Dr. Resneck: Sandy, can I jump in and just say one additional thing on that? And Jason is right, about where a lot of our congressional energy is right now on Medicare, but, as I mentioned earlier, our policy is set by our House of Delegates, and it's spoken loudly and clearly about government interference and health care in our exam rooms. So as the spokesperson in my role, I'm going to speak up about that and give voice to that because that's what the profession really feels and believes.
But also, I'm an optimist that lawmakers that may happen to disagree with us on an issue like that are ultimately, going to do the right thing for Medicare beneficiaries and physicians and are ultimately going to do the right thing on prior auth. And we'll have areas of disagreement and we'll talk about those, but I know that all of these issues are so important, and that ultimately, we're going to work with Congress to get these things done.
Dr. Fryhofer: Thank you, Jack. And we have time for one more question, and I'm going to send this one to Rob. Does PGN have information as to the cost of medications to pharmacy benefit managers to use as arguments against prior authorization recommendations?

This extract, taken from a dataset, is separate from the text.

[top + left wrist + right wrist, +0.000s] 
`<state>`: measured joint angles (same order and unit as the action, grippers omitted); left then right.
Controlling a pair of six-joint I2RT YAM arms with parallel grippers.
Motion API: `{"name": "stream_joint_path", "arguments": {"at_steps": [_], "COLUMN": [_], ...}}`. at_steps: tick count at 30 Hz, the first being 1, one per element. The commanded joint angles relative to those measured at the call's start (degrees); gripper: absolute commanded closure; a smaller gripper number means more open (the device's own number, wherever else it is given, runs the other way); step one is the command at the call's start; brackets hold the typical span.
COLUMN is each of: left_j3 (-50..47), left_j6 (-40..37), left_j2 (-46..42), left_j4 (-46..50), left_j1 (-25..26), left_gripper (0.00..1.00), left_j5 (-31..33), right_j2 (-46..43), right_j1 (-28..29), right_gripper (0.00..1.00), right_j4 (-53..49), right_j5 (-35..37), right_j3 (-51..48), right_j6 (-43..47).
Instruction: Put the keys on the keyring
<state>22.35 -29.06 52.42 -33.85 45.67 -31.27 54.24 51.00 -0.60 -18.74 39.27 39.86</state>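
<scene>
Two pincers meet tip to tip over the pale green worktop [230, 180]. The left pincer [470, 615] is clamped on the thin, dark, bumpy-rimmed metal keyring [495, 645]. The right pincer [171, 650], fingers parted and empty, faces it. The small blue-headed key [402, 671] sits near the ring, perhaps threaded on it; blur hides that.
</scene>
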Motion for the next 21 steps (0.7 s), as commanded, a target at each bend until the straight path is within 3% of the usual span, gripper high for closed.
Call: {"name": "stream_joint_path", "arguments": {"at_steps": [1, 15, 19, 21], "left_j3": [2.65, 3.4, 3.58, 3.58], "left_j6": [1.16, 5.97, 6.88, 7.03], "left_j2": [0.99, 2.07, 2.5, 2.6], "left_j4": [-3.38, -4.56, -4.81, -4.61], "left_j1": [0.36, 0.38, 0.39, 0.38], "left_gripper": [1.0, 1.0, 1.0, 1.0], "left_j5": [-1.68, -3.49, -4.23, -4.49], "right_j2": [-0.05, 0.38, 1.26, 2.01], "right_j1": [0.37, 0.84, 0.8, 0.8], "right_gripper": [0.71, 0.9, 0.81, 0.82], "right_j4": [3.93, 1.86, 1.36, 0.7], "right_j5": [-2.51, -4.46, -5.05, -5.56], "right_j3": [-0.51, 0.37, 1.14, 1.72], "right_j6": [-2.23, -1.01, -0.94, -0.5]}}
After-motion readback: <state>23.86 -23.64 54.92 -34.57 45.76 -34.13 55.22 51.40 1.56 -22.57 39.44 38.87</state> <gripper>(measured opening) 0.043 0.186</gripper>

Jordan: Well, I'm not going to punt exactly on that. I would say, stay tuned. I know, we've been talking with policy folks and there will be more information coming. I can't speak as to the level of specificity as it goes to prices for PBMs, but more stuff directed at PBMs coming through the pipeline. We're going to be updating through TruthinRX—another campaign site for you to remember—but through the PGN, as well. So if you're signed up, you will get our updates on that issue as well, and that will be coming in the weeks and months to come certainly, new information on that front.

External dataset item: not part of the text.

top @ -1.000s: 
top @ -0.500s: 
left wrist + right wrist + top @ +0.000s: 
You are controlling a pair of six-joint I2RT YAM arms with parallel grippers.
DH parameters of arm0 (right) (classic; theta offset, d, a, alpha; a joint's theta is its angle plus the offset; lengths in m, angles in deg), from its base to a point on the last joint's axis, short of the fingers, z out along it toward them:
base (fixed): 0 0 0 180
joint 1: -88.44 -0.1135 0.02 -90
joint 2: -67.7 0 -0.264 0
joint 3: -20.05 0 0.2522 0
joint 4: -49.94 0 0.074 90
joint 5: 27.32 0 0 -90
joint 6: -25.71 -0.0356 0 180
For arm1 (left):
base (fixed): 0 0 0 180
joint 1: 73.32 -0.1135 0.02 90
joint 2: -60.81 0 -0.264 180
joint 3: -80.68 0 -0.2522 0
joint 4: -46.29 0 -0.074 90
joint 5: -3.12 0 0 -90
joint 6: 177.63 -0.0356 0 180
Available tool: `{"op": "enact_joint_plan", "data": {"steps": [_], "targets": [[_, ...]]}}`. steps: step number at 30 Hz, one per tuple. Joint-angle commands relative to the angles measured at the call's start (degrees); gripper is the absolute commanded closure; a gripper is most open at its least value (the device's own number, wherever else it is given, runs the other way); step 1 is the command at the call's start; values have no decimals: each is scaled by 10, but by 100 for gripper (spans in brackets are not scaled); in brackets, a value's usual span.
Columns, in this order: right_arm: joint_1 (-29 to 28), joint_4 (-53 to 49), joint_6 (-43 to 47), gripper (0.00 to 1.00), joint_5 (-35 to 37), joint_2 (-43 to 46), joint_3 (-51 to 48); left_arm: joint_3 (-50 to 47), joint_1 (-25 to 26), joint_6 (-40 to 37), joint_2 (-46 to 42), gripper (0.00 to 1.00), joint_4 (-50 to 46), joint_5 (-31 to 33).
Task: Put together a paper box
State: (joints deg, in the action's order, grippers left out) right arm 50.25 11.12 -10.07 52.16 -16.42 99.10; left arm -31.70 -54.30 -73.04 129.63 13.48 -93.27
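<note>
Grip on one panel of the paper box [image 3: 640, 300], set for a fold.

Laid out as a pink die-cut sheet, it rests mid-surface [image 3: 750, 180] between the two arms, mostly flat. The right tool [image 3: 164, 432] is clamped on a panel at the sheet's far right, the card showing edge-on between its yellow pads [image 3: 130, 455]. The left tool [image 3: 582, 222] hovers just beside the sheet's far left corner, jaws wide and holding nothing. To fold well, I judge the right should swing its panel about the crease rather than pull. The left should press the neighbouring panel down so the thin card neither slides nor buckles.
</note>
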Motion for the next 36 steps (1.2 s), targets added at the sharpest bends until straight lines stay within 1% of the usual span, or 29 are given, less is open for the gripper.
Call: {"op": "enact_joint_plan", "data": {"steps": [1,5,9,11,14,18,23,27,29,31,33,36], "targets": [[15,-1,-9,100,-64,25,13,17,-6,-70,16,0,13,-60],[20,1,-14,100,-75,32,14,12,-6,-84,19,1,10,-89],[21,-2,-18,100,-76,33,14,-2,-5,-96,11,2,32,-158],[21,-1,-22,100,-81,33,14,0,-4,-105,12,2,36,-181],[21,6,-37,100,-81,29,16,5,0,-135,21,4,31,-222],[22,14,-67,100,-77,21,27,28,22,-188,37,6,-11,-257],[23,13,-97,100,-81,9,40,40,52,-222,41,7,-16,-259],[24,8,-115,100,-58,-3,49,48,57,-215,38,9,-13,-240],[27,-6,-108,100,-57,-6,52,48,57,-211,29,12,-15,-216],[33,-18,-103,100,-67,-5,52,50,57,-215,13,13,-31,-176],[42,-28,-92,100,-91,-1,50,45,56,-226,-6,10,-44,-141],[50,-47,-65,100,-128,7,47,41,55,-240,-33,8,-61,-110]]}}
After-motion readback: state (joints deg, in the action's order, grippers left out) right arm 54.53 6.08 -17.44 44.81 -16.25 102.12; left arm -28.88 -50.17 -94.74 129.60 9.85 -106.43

Dr. Fryhofer: So as a reminder, how do people sign up for PGN?
Jordan: It's physiciansgrassrootsnetwork.org.
Dr. Fryhofer: Thank you. Well, unfortunately, we are out of time for today's session. Many thanks to our wonderful panel of experts and many thanks to all of you, for your great questions. And if we didn't get to your question today, we will try our best to answer it during our next webinar. Again, as a reminder, please take a look at our previous editions of AMA Advocacy Insight webinars. They're on the AMA website. And please, join us next week at AMA's National Advocacy Conference, in person this year, in Washington, D.C., and we also hope you'll join us again for future webinars in this series.
Until then, thank you for being here and thank you for being engaged on issues that most directly impact America's physicians and our patients. And remember, AMA is your ally and your partner as we work to create a health care system that's better for patients and the physicians who care for them. Thank you and have a great rest of your day. I'm Dr. Sandra Fryhofer.
Disclaimer: The viewpoints expressed in this video are those of the participants and/or do not necessarily reflect the views and policies of the AMA.